**Task brief**
What lines of the data hold the string "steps"? Copy them all.

**Excerpted data**
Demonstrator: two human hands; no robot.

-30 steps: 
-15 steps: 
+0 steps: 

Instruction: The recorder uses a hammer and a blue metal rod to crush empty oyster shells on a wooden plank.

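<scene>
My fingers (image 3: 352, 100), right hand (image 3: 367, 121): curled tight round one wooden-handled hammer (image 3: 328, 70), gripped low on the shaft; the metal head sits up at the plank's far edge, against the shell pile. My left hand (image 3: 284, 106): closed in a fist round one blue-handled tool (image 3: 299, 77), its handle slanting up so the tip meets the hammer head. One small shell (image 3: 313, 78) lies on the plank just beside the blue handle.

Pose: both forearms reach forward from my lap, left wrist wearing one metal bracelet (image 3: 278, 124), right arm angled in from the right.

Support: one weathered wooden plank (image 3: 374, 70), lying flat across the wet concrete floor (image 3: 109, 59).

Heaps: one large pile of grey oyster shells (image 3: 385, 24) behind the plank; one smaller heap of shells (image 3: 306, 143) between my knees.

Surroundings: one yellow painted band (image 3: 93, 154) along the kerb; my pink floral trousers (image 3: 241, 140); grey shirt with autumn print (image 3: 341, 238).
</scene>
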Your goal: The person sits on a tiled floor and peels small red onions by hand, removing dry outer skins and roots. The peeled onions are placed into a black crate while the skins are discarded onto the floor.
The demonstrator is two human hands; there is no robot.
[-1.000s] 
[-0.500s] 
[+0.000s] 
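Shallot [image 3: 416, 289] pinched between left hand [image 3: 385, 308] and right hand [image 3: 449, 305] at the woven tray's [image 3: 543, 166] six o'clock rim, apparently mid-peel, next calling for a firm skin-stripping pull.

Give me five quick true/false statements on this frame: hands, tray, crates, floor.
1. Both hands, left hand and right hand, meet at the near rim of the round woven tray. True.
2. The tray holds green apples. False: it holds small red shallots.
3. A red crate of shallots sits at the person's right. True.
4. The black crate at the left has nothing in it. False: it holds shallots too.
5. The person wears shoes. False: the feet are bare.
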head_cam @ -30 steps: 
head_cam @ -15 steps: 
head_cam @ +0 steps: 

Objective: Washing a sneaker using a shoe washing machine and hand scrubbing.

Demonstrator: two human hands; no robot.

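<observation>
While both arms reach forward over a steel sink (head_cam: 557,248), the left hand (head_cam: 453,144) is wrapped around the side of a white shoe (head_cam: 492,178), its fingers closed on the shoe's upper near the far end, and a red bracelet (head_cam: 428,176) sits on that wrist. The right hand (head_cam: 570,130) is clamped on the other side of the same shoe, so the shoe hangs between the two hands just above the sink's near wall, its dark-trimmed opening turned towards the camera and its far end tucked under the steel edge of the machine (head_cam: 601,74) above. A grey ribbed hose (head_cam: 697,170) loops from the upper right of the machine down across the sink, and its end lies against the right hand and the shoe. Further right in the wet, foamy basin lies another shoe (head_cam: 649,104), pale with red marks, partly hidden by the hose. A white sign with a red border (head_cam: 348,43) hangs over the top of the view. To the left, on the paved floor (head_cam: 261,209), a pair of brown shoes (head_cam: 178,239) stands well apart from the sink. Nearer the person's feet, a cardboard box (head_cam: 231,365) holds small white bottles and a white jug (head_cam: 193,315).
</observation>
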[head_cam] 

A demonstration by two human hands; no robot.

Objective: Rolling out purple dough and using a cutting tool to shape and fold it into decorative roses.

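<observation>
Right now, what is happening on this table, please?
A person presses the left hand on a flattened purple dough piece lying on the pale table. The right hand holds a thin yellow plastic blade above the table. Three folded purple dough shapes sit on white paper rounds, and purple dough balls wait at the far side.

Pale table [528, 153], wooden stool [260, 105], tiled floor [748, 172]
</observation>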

**Completed task**
-30 steps: 
-15 steps: 
+0 steps: 
head_cam @ -30 steps: 
head_cam @ -15 steps: 
head_cam @ +0 steps: 

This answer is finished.